(meth-en'a-meen hip'yoo-rate)
Hiprex, Urex
Classifications: urinary tract antiinfective;
Therapeutic: urinary tract antiinfective

Prototype: Trimethoprim
Pregnancy Category: C


Methenamine Hippurate: 1 g tablets

Methenamine Mandelate: 0.5 g, 1 g tablets; 0.5 g/5 mL suspension


Tertiary amine liberates formaldehyde in an acid medium. Nonspecific antibiotic agent with bactericidal activity.

Therapeutic Effect

Most bacteria and fungi are susceptible to formaldehyde; however, bacteria that are urease-positive (e.g., Proteus sp.) convert urea to ammonium hydroxide, which prevents the generation of formaldehyde from methenamine.


Prophylactic treatment of recurrent urinary tract infections (UTIs). Also long-term prophylaxis when residual urine is present (e.g., neurogenic bladder).

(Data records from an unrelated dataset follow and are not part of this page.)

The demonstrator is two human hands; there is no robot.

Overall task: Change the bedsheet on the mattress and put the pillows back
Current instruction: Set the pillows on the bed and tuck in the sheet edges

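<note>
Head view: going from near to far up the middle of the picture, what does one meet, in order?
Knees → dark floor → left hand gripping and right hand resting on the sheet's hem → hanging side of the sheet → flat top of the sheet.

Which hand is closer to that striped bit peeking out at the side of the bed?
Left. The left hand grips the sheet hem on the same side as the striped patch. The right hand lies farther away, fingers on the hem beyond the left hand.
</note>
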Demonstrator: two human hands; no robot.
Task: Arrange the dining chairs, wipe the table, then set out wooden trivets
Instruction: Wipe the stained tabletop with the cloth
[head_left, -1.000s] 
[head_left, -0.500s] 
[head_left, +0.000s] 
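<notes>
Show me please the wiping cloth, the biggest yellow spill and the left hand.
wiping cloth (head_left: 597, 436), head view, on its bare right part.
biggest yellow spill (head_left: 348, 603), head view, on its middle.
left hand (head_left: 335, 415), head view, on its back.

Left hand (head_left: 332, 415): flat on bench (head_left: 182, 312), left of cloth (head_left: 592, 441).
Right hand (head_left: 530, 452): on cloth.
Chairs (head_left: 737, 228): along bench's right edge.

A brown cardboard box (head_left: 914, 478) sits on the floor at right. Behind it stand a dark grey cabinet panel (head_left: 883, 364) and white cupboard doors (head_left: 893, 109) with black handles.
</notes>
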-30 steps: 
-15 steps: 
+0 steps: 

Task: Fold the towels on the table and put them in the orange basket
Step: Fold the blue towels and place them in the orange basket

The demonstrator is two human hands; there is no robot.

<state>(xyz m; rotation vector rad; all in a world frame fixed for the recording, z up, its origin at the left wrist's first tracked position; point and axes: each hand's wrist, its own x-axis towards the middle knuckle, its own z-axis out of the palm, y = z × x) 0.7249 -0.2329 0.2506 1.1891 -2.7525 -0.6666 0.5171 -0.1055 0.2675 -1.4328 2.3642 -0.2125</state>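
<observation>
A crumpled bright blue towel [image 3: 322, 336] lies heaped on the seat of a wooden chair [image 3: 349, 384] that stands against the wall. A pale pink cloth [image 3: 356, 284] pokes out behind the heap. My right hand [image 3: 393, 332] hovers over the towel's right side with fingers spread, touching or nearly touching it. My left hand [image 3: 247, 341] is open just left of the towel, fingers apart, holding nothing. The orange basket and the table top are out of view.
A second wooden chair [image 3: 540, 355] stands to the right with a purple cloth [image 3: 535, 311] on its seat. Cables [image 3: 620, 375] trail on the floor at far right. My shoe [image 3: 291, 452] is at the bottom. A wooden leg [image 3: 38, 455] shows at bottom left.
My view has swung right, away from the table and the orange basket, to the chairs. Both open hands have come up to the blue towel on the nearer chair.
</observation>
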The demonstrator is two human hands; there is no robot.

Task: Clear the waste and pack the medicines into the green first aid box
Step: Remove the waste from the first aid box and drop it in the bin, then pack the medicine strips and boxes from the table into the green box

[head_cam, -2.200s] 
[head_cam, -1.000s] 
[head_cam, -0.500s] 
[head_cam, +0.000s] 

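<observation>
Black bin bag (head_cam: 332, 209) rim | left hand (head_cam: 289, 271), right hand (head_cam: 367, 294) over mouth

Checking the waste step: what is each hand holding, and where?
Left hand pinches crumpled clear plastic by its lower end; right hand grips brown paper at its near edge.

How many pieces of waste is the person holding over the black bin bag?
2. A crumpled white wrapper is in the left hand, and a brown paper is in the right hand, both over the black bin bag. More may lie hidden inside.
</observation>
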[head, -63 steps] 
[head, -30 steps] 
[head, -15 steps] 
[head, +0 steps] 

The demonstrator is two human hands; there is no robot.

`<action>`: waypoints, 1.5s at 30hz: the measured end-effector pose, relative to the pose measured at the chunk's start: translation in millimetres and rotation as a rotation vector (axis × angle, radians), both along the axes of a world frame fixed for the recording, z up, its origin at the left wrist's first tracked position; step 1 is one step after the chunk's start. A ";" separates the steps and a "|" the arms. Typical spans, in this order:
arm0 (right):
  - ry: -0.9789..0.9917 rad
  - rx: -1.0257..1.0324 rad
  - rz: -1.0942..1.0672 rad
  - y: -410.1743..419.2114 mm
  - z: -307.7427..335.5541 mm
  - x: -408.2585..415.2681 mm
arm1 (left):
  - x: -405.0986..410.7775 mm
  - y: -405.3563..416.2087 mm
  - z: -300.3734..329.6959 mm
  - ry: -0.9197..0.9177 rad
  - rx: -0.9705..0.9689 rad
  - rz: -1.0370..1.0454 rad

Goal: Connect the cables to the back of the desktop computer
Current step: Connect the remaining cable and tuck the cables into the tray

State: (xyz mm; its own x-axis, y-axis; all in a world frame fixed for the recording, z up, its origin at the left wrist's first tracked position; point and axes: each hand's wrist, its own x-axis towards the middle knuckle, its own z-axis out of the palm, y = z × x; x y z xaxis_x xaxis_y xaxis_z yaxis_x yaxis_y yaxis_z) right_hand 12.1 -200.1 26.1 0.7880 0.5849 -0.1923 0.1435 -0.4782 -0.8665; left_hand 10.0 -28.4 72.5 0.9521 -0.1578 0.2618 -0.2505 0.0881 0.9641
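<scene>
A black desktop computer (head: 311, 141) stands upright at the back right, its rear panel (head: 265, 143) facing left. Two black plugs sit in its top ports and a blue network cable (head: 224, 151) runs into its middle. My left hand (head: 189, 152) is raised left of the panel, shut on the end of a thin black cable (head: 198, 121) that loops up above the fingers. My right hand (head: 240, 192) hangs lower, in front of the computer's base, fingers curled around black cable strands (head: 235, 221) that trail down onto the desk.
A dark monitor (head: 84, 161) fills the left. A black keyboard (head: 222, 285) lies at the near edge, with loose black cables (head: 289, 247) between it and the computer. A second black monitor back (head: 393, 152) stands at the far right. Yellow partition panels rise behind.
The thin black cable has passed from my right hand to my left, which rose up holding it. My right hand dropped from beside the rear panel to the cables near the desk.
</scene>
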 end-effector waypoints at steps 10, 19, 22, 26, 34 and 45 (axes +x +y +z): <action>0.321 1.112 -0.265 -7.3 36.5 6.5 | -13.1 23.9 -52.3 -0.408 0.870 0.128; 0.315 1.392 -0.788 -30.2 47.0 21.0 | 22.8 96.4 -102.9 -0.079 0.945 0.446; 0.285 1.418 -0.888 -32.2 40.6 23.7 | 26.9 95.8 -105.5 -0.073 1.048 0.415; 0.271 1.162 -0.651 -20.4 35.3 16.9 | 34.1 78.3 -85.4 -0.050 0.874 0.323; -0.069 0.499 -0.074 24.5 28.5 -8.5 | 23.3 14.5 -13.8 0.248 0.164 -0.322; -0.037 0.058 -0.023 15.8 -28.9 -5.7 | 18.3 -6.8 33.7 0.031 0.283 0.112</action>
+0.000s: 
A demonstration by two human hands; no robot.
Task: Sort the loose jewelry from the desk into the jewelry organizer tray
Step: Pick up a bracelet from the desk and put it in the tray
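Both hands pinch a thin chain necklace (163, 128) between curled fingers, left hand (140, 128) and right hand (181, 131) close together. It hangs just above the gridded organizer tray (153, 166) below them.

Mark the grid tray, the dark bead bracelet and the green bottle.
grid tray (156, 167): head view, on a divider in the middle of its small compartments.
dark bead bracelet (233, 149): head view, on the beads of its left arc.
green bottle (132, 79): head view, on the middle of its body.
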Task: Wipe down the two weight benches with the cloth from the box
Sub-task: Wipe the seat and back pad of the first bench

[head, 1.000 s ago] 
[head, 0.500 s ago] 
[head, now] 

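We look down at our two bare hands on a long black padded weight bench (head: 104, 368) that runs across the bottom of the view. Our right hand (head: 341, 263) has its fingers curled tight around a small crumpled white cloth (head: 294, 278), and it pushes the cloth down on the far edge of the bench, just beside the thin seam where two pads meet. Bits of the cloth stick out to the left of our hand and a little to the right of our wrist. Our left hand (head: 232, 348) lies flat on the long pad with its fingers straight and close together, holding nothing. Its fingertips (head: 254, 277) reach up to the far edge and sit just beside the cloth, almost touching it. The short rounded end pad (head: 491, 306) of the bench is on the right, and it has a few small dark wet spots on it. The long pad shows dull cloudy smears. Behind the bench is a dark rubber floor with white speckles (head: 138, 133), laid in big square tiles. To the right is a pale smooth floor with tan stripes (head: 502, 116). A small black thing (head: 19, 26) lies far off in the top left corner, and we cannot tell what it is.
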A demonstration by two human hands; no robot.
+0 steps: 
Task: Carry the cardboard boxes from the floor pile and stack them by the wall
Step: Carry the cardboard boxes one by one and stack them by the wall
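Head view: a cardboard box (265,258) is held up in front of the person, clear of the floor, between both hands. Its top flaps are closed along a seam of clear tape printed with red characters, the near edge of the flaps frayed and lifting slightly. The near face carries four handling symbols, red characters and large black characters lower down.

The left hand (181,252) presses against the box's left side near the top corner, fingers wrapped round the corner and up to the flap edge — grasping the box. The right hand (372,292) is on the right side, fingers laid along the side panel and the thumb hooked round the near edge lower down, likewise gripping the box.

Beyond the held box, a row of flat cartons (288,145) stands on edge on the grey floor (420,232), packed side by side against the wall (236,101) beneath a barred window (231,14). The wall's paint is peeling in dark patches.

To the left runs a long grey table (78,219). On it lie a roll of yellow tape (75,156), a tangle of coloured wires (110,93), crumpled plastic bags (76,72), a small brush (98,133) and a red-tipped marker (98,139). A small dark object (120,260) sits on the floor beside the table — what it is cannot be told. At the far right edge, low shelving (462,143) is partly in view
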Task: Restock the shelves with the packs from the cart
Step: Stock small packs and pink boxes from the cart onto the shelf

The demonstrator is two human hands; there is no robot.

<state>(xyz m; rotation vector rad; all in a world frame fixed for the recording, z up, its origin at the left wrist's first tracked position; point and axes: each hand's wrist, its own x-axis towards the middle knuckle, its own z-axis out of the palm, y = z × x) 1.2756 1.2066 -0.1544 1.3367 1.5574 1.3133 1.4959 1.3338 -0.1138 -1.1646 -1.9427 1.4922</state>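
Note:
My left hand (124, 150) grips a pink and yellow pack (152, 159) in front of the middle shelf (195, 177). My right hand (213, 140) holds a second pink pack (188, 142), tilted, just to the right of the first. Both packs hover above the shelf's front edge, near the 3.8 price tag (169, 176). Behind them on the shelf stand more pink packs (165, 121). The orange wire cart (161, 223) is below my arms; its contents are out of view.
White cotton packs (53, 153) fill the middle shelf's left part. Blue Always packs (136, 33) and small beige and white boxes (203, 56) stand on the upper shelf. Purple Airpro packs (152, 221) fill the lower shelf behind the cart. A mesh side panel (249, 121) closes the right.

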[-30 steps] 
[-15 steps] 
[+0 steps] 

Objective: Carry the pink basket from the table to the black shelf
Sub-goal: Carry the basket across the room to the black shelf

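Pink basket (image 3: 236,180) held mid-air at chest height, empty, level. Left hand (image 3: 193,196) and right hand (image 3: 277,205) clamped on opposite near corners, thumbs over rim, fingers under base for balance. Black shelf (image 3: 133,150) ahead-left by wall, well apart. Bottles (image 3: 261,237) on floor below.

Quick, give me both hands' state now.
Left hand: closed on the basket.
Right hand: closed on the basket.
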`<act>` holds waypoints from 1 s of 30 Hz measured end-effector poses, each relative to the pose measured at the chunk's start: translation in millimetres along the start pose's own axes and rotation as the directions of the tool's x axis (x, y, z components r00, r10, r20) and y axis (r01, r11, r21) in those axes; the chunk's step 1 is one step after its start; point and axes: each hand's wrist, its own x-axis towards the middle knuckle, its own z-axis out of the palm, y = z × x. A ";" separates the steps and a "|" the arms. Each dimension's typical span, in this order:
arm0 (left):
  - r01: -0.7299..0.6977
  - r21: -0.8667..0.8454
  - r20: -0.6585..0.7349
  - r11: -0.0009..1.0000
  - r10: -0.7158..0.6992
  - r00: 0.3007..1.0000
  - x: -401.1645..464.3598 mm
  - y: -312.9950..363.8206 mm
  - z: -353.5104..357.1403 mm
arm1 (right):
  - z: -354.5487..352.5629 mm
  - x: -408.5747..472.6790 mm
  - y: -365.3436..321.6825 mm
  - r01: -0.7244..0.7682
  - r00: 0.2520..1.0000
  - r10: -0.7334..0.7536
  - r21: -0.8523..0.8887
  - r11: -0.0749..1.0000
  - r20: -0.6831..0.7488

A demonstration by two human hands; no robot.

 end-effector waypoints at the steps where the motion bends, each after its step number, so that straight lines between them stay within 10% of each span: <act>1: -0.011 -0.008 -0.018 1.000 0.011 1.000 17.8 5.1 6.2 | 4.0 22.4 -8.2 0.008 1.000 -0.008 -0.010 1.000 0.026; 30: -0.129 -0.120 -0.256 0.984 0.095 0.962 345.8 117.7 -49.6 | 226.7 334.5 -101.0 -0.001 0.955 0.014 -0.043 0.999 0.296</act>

Renal insufficiency; liver disease; gout; severe dehydration; combined therapy with sulfonamides; pregnancy (category C). Safety during lactation is not established.

Cautious Use

Oral suspension for patients susceptible to lipoid pneumonia (e.g., older adults, debilitated patients); gout.

Route & Dosage

UTI Prophylaxis
Adult: PO (Hippurate) 1 g b.i.d.; (Mandelate) 1 g q.i.d.
Child: PO6 y, (Mandelate) 18.4 mg/kg q.i.d.; 6–12 y, (Hippurate) 0.5–1 g b.i.d.; (Mandelate) 500 mg q.i.d. or 50 mg/kg/d in 3 divided doses


  • Give after meals and at bedtime to minimize gastric distress.
  • Give oral suspension with caution to older adult or debilitated patients because of the possibility of lipid (aspiration) pneumonia; it contains a vegetable oil base.
  • Store at 15°–30° C (59°–86° F) in tightly closed container; protect from excessive heat.

Adverse Effects (≥1%)

GI: Nausea, vomiting, diarrhea, abdominal cramps, anorexia. Renal: Bladder irritation, dysuria, frequency, albuminuria, hematuria, crystalluria.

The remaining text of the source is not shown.